Un posible resumen de lo sucedido en esta década es la cada vez más manifiesta incapacidad del cine musical no ya para representar la sociedad en sentido amplio, tampoco siquiera su modernidad. Resultaba ya inimaginable la época en la que un musical lideraba un nuevo modelo o cambio social o que proporcionaba la rabiosa actualidad en música, baile o moda. Una época en la que, lo hacía con tal seguridad, que los títulos de las películas se vinculaban a la fecha del estreno, como Gold Diggers of 1933 (LeRoy, 1933), Fashions of 1934 (Dieterle, 1934), Broadway Melody of 1936 (Del Ruth, 1935)… Dado que al género le resulta imposible sintonizar con el presente, las tramas de los musicales se vuelven hacia el pasado, a un tiempo en el que aún encajan y para el que los espectadores aceptan que se mantengan músicas y esquemas propios del cine musical clásico. La década empezaba con Can-Can (Lang, 1960), pero ahora lo relevante no era su ubicación en París, como había sucedido en los cincuenta, sino su ambientación en el siglo XIX. Y, este abismarse y ensimismarse en un pasado más o menos cercano recorrerá toda la década con Mary Poppins (Stevenson, 1964), My Fair Lady (Cukor, 1964), The Unsinkable Molly Brown (Walters, 1964) The Sound of Music (Wise 1965), Camelot (Logan, 1967), Half a Sixpence (Sidney, 1967), Star! (Wise, 1968), o Goodbye, Mr. Chips (Ross, 1969). En concreto, las producciones Mary Poppins (Stevenson, 1964) y My Fair Lady (Cukor, 1964), ambas situadas en el Londres eduardiano, se llevarán trece premios de la Academia; cinco la primera –incluyendo Mejor Actriz, Música Incidental, Efectos Especiales y Canción Original–, y ocho la segunda –incluyendo Mejor Película, Actor y Director–.

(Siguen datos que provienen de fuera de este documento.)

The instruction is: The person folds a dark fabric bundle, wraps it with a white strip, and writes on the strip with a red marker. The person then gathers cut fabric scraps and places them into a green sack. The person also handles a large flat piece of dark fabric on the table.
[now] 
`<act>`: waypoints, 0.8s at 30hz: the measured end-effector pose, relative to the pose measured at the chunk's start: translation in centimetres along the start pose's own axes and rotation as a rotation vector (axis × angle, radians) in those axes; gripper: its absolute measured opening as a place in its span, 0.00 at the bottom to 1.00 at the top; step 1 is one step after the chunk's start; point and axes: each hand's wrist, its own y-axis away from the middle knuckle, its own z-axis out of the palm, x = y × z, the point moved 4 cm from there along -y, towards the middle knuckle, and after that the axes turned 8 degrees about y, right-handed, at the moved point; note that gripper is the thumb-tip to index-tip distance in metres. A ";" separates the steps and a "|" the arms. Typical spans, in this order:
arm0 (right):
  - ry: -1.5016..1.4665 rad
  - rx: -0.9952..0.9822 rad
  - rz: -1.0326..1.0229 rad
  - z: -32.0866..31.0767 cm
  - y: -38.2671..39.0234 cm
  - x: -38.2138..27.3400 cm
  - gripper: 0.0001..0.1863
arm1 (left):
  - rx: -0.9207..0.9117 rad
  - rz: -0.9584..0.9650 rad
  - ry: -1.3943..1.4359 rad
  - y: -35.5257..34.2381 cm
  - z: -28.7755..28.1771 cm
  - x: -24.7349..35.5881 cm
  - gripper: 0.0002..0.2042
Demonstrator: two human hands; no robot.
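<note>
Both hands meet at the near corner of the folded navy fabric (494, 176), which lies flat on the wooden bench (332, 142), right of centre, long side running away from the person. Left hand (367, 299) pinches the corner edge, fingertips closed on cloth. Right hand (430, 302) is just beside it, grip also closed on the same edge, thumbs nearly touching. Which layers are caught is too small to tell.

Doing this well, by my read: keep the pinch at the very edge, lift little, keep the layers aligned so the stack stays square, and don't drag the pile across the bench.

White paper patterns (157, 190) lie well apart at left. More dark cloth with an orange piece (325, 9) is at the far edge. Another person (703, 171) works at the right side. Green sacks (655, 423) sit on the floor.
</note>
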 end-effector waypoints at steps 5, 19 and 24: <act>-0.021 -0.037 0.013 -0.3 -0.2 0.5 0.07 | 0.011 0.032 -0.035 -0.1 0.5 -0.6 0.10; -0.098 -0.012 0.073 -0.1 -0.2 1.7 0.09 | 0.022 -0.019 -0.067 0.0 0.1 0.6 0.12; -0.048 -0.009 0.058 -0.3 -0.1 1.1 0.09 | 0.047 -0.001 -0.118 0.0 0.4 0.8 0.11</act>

A todos estos retos y transformaciones objetivas a las que se enfrentaba la industria cinematográfica y el cine musical, habría que añadir un elemento subjetivo, intangible; y también absoluto, insondable: el impacto del asesinato de J.F. Kennedy en el ánimo de la sociedad norteamericana. El cine musical se había nutrido de la alegría de vivir y de la inocencia del ensueño norteamericano, de fusionar realidad y sueño. Y todos los cronistas apuntan a que, junto con Kennedy, moría la esperanza y la ingenuidad norteamericana, haciéndose añicos el espejo de Camelot y el sueño que el pueblo soñaba sobre sí mismo. Aunque la industria mantuvo su inercia, el espíritu que animaba el musical clásico moría también el 22 de noviembre de 1963.